PROBLEM REQUIREMENTS: Pictures stay out of the output. Return exactly the lines below from the one with "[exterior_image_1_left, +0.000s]" down to the one with "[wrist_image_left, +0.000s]", both included, and nothing more.

RECORD SET:
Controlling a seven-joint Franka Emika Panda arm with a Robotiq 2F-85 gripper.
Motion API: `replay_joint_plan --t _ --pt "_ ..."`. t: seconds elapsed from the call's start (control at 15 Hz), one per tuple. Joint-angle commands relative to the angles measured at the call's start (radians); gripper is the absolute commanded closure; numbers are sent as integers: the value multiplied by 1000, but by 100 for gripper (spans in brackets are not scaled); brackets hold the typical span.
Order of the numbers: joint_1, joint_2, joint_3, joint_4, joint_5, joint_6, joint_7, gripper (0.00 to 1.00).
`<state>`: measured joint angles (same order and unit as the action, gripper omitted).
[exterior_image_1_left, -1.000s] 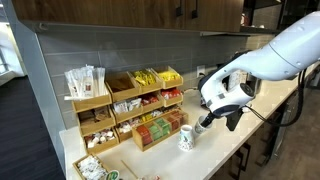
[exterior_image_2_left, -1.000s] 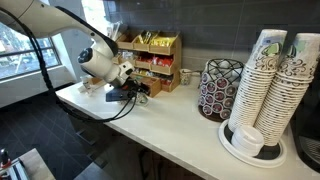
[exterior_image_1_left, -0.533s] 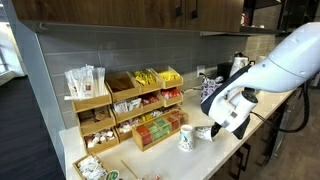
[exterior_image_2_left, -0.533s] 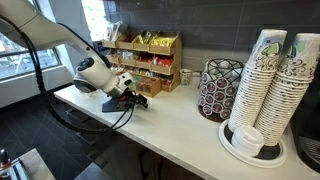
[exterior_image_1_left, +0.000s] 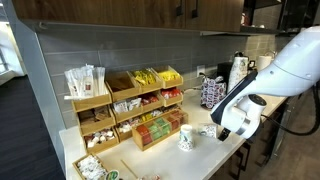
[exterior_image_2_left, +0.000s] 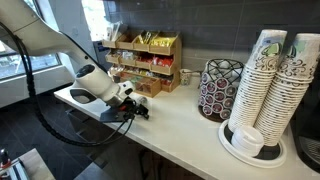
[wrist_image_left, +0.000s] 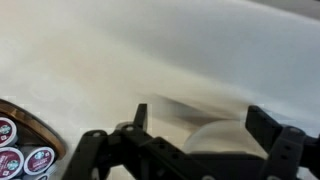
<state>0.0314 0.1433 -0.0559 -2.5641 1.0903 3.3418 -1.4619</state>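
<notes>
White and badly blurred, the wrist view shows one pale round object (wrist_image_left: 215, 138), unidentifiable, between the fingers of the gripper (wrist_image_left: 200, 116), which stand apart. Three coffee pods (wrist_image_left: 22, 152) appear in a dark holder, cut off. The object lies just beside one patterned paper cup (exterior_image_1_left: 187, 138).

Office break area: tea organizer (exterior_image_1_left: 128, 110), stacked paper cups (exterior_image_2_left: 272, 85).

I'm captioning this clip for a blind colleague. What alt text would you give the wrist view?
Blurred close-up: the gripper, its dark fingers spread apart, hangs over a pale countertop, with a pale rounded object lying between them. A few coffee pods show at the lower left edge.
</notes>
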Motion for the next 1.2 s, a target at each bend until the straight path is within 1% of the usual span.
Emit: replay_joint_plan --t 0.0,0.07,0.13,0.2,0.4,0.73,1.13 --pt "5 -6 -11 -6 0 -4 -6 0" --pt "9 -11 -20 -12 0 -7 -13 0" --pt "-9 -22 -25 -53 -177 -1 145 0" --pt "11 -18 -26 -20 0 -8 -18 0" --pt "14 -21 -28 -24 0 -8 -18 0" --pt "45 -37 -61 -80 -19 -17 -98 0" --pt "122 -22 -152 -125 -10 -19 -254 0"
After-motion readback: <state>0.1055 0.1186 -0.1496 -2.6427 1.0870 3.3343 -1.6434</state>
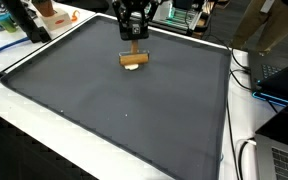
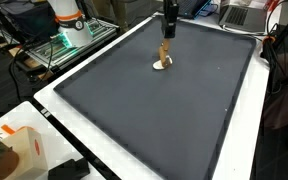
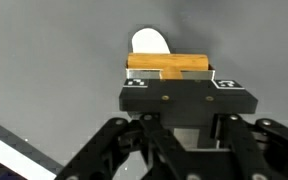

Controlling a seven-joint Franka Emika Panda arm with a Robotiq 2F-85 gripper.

FINISHED TASK:
[exterior_image_1_left, +0.000s] 
[exterior_image_2_left, +0.000s] 
[wrist_image_left, +0.000s] 

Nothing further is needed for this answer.